The shared/logging/src/airflow_shared/logging/structlog.py file (659 lines) implements Airflow's structured logging system built on the structlog library. It provides a complete logging pipeline that unifies structlog-native and stdlib logging module output through a common set of processors.

Key components:

  • configure_logging() -- Main entry point that configures both structlog and stdlib logging. Accepts parameters for output format (JSON vs console), log level, custom format strings, per-namespace log levels, color control, and additional processors. It:
    • Configures the structlog processor chain
    • Sets up stdlib's logging.config.dictConfig with a structlog-based formatter
    • Manages per-logger level overrides via a trie (pygtrie.StringTrie)
    • Handles color support detection (respects NO_COLOR and FORCE_COLOR env vars)
  • structlog_processors() -- Cached function that builds the processor chain based on output configuration. Returns a tuple of (shared_processors, stdlib_renderer, structlog_renderer). The shared processor chain includes:
    • MaybeTimeStamper (ISO format)
    • merge_contextvars for context propagation
    • add_log_level
    • PositionalArgumentsFormatter
    • logger_name for named logger identification
    • redact_jwt for JWT token redaction
    • StackInfoRenderer
    • Optional CallsiteParameterAdder for filename/lineno
  • NamedBytesLogger / NamedWriteLogger -- Custom logger classes extending structlog's BytesLogger and WriteLogger with name support and non-caching I/O wrappers.
  • LoggerFactory -- Generic factory class that creates named loggers with optional output stream configuration.
  • init_log_file() -- Creates log files and parent directories with correct permissions for multi-user impersonation scenarios.
  • reconfigure_logger() -- Allows removing specific processor types from an existing logger and optionally overriding the log level.
  • Per-logger level trie -- Uses pygtrie.StringTrie (dot-separated) for efficient longest-prefix matching of logger names to log levels, mirroring stdlib's hierarchical level cascade.
  • JWT redaction -- Pattern-based detection of JWT tokens (matching eyJ prefix in base64) with automatic redaction in all log output.
  • Pre-built filtering loggers -- Pre-creates AirflowBoundLoggerFilteringAt* classes for each standard log level (Notset, Debug, Info, Warning, Error, Critical) to avoid runtime class generation overhead.

Usage

The module is initialized early in Airflow's startup process. For JSON structured logging (e.g., production or cloud deployments), pass json_output=True.

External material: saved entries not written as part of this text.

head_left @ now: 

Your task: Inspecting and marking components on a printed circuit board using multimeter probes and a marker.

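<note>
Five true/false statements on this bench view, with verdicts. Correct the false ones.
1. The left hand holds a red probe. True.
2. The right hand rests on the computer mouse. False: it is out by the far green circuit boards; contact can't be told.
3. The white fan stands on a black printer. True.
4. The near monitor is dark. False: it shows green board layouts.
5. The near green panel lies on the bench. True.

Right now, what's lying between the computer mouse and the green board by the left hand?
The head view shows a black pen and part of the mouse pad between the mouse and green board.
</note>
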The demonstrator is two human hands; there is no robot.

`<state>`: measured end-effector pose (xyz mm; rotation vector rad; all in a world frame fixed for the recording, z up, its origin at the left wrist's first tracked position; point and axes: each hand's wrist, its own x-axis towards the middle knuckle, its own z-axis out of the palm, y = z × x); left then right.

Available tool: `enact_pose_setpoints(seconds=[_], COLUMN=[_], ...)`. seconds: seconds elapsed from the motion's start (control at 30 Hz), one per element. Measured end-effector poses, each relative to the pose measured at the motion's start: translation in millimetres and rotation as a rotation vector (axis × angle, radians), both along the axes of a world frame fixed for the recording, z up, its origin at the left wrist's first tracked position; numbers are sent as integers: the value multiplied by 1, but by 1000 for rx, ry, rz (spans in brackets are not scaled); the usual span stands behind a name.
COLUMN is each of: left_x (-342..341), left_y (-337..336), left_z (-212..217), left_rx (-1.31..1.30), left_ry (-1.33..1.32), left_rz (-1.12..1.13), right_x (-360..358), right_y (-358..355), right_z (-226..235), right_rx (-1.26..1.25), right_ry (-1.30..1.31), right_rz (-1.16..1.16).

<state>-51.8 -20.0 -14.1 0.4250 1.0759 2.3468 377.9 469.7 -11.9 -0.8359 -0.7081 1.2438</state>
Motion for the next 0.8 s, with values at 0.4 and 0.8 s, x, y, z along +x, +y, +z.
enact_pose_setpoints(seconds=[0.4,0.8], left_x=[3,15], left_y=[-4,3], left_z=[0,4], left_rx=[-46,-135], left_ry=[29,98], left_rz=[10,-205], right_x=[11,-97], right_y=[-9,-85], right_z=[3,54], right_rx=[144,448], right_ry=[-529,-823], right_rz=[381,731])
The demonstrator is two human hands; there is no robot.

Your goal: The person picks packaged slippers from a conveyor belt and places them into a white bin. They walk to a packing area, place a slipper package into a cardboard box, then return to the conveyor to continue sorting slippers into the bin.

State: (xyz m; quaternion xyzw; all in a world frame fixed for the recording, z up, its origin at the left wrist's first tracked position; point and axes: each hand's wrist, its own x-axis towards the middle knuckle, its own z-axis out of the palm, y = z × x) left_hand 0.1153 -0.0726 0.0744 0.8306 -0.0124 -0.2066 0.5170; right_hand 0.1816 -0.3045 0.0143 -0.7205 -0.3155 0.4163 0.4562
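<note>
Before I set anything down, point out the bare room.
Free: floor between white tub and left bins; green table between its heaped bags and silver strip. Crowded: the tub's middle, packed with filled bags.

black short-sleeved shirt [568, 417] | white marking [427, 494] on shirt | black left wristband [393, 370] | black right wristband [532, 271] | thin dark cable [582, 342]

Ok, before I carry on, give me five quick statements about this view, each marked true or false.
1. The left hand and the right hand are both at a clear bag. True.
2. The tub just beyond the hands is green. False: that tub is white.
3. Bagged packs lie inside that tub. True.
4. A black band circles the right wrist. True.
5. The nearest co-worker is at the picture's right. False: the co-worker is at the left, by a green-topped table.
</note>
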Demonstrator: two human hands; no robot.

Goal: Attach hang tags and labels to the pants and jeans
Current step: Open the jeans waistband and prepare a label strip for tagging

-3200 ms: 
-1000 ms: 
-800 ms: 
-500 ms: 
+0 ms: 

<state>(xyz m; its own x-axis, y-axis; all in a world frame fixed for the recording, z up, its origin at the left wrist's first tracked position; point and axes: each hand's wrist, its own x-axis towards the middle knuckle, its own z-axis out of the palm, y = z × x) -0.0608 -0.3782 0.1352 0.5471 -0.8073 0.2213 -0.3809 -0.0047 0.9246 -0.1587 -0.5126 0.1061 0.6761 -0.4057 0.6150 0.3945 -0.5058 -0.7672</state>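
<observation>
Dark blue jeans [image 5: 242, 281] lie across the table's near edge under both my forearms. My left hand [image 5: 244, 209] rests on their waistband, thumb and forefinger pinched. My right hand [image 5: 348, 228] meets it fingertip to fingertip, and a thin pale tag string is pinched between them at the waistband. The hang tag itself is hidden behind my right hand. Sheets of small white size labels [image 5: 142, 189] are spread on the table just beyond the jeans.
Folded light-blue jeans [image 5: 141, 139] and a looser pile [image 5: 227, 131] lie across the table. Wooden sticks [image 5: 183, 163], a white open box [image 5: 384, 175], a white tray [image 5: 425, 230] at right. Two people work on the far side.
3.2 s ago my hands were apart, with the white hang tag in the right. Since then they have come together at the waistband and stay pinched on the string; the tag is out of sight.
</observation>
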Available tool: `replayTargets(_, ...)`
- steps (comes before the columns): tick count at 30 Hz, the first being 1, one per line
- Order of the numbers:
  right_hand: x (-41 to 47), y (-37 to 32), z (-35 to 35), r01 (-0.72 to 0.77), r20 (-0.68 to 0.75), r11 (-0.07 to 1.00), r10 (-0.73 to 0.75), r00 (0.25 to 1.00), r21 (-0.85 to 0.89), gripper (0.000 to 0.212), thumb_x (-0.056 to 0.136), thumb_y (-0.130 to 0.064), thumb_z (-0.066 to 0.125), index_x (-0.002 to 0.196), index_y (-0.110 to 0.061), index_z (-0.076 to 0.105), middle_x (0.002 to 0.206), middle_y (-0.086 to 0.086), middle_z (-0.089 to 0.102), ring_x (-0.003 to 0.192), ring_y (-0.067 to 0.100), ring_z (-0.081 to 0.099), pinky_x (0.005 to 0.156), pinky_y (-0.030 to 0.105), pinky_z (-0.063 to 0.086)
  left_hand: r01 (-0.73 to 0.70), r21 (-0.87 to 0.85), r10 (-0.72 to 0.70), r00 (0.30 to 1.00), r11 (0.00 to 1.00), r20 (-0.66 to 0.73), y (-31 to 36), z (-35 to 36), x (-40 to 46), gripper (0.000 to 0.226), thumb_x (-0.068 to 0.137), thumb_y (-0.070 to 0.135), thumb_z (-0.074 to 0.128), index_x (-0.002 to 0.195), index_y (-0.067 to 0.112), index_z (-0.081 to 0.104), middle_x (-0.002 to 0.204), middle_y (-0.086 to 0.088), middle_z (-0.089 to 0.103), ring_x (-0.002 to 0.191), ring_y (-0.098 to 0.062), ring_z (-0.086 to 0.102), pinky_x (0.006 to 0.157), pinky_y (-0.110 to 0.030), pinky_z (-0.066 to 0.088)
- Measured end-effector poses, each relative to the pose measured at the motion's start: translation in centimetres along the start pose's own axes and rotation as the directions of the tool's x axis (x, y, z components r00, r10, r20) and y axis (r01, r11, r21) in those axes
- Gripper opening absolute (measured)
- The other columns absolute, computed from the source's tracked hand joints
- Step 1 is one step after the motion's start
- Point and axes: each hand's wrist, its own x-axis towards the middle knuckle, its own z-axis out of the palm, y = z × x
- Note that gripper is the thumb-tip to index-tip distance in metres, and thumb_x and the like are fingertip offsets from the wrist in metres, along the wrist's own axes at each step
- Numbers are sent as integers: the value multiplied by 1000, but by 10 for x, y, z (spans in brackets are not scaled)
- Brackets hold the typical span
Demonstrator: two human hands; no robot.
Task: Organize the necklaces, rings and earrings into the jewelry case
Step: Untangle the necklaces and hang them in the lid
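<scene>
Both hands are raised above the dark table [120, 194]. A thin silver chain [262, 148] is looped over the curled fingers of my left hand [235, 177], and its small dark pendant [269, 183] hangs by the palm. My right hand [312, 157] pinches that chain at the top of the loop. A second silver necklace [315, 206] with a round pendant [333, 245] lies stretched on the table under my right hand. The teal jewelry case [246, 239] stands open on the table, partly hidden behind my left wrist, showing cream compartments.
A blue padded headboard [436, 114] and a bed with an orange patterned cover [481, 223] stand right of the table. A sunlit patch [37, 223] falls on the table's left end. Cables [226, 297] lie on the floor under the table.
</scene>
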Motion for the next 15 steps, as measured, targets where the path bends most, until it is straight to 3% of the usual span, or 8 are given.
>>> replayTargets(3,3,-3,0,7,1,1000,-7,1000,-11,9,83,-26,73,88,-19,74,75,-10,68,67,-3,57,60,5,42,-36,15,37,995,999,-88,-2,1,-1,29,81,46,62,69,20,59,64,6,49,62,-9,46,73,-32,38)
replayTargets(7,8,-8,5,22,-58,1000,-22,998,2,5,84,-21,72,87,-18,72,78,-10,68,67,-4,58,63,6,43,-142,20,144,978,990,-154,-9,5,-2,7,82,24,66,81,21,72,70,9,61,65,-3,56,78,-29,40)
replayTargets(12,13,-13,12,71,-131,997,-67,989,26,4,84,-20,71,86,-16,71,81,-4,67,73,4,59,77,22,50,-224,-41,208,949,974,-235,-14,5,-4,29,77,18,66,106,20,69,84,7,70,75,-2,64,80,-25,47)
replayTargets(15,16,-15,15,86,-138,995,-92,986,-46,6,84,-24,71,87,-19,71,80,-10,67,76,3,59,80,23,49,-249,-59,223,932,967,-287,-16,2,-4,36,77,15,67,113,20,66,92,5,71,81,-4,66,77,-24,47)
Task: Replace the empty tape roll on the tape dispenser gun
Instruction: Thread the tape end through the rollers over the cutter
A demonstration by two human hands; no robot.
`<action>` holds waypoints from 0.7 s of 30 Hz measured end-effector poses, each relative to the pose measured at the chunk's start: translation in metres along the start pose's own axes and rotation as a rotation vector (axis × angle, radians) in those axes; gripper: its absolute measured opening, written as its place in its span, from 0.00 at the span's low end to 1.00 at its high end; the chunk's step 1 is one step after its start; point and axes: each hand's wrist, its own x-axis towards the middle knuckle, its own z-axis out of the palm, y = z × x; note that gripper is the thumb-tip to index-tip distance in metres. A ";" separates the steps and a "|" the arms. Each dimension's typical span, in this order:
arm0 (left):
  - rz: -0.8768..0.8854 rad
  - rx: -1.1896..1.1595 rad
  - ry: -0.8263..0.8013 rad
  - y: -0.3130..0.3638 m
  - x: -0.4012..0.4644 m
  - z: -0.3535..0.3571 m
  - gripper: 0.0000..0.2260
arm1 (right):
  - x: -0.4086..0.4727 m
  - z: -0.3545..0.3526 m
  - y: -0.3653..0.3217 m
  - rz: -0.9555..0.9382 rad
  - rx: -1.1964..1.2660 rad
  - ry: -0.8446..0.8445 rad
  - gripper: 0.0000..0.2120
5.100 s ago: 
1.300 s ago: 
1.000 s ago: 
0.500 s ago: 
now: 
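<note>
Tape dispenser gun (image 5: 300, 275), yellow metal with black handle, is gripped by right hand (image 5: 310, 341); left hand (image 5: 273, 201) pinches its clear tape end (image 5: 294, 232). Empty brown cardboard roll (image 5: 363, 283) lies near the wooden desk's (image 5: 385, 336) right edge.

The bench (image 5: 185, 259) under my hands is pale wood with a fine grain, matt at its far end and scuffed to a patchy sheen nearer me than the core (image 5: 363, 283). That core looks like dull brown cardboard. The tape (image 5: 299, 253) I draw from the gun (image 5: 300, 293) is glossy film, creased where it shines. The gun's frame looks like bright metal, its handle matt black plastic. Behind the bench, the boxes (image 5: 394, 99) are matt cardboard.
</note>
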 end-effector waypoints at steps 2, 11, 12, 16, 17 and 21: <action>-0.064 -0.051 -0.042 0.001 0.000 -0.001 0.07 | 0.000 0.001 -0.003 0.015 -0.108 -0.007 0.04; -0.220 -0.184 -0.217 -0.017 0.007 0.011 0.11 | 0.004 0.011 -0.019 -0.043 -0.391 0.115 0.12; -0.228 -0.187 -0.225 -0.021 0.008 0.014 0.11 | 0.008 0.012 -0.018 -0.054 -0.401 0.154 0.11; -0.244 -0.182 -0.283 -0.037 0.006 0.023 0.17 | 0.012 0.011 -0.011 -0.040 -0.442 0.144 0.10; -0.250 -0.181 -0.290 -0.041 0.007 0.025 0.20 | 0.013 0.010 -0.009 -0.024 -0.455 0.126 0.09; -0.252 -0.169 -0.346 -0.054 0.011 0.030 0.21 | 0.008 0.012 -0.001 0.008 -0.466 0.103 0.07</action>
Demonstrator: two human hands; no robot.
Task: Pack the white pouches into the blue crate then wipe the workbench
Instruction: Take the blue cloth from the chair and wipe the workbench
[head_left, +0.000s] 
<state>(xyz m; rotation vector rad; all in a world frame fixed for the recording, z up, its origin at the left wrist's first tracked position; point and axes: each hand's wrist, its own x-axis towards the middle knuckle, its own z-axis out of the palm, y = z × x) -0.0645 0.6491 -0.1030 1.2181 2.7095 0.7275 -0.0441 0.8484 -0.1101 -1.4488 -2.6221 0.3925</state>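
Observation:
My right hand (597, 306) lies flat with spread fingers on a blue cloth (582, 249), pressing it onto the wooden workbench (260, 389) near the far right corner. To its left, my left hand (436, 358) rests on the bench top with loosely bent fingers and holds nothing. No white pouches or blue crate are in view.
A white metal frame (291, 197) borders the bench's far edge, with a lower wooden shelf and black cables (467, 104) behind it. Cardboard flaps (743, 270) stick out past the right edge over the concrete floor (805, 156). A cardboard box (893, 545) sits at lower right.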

For development, the console renderer with colors and Rich tracebacks is used when the DEV environment variable is set.

Code Reference

Source Location

  • Repository: Apache_Airflow
  • File: shared/logging/src/airflow_shared/logging/structlog.py
  • Lines: 659

Signature

def configure_logging(
    *,
    json_output: bool = False,
    log_level: str = "DEBUG",
    log_format: str = "",
    stdlib_config: dict | None = None,
    extra_processors: Sequence[Processor] | None = None,
    callsite_parameters: Iterable[CallsiteParameter] | None = None,
    colors: bool = True,
    output: LogOutputType | None = None,
    namespace_log_levels: str | dict[str, str] | None = None,
    cache_logger_on_first_use: bool = True,
):
    """
    Configure structlog (and stdlib's logging to send via structlog processors too).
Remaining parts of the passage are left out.